5. Kapitel: Ein altes Schwert
    Auf dem Schlussstein des Gewölbes blühten die Schatten dreier Pflanzen, Trollblume, Goldlack und Akelei; so viel konnte Ardeija erkennen, als er im Morgenlicht die verblasste Malerei stehend und aus größerer Nähe betrachtete. Viel Sinn hatte es nicht, sich mit den etwas flüchtigen Pinselstrichen zu befassen, doch die Beschäftigung mit dem verzierten Stein lenkte ihn für eine Weile von seinem Elend ab, so gut es irgend ging. Das wollte allerdings nicht viel heißen, denn die Gedanken an all das, was er doch nicht ändern konnte, kehrten nur zu schnell ungebeten zurück.
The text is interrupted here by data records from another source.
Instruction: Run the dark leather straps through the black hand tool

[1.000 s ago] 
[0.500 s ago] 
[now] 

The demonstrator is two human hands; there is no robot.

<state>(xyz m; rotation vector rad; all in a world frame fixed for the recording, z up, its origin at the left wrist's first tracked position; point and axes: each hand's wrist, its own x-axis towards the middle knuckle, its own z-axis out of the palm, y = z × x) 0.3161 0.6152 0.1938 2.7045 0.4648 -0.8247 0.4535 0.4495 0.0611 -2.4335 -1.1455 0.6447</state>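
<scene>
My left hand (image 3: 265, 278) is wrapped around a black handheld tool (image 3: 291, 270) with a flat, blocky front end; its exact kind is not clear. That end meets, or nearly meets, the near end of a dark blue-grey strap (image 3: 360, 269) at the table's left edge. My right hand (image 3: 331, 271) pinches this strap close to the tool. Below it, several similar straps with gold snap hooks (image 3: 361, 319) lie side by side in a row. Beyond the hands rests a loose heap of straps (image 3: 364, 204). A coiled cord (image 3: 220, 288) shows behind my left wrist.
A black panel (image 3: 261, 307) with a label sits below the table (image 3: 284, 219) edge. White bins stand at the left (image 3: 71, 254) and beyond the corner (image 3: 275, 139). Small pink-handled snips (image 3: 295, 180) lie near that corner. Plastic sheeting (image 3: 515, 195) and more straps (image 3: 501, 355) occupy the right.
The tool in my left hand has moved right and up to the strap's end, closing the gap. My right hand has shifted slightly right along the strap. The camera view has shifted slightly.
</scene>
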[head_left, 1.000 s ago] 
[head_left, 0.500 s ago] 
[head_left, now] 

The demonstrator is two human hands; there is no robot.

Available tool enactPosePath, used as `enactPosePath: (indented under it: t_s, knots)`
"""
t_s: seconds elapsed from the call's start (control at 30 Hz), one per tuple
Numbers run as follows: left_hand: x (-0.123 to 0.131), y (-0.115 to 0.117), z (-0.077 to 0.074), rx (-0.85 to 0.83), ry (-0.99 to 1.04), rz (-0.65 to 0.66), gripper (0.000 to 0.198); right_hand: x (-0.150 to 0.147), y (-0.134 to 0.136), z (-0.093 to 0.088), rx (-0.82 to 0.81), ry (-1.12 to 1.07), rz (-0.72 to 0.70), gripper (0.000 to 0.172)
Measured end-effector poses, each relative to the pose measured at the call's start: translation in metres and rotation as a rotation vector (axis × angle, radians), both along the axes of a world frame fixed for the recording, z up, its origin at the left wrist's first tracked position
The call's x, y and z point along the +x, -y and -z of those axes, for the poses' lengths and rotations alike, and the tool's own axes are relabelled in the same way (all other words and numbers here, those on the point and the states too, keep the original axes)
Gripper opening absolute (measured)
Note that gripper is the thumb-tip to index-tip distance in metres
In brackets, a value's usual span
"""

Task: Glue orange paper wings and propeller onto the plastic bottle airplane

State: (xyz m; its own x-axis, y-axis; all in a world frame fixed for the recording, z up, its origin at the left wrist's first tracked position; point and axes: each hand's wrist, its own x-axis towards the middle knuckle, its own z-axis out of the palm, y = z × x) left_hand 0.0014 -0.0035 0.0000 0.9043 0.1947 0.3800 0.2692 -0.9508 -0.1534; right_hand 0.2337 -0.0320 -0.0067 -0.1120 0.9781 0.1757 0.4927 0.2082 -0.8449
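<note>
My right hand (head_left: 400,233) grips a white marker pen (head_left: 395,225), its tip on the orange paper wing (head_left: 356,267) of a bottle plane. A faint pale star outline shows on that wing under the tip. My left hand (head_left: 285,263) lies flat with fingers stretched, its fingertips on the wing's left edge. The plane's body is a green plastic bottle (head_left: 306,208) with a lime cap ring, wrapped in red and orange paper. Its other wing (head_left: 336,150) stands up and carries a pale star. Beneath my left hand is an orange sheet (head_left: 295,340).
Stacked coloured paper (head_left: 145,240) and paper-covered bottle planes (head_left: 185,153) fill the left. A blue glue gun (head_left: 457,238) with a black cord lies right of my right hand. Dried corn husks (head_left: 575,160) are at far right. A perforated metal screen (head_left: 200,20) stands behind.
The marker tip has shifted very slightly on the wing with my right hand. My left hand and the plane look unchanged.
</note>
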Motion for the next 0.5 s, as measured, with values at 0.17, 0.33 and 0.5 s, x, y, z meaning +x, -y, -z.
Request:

    Gjuki war verschwunden. Es war zwar nicht ungewöhnlich, dass er kam und ging, wie er wollte, doch in Anbetracht der Umstände wäre es Ardeija lieber gewesen, sicher zu wissen, dass der kleine Drache sich freiwillig entfernt hatte und nicht etwa Theodulfs Zorn zum Opfer gefallen war.
    Auch über das, was aus Wulfila und seinem Sohn geworden war, konnte er nur Vermutungen anstellen und hoffen, dass sie mittlerweile gut in Tricontium angekommen waren; sicher war er sich nicht. Zwar zog ein belangloser Gartendiebstahl gewöhnlich kaum mehr als eine rasche Züchtigung nach sich, doch wie nachdrücklich diese Mahnung, es nicht so bald wieder zu versuchen, geriet, stand ganz im Ermessen des Richters und seines ausführenden Arms. Dem Fürsten auf dem Brandhorst war wohl leider zuzutrauen, dass er diesbezüglich auf Gründlichkeit Wert legte.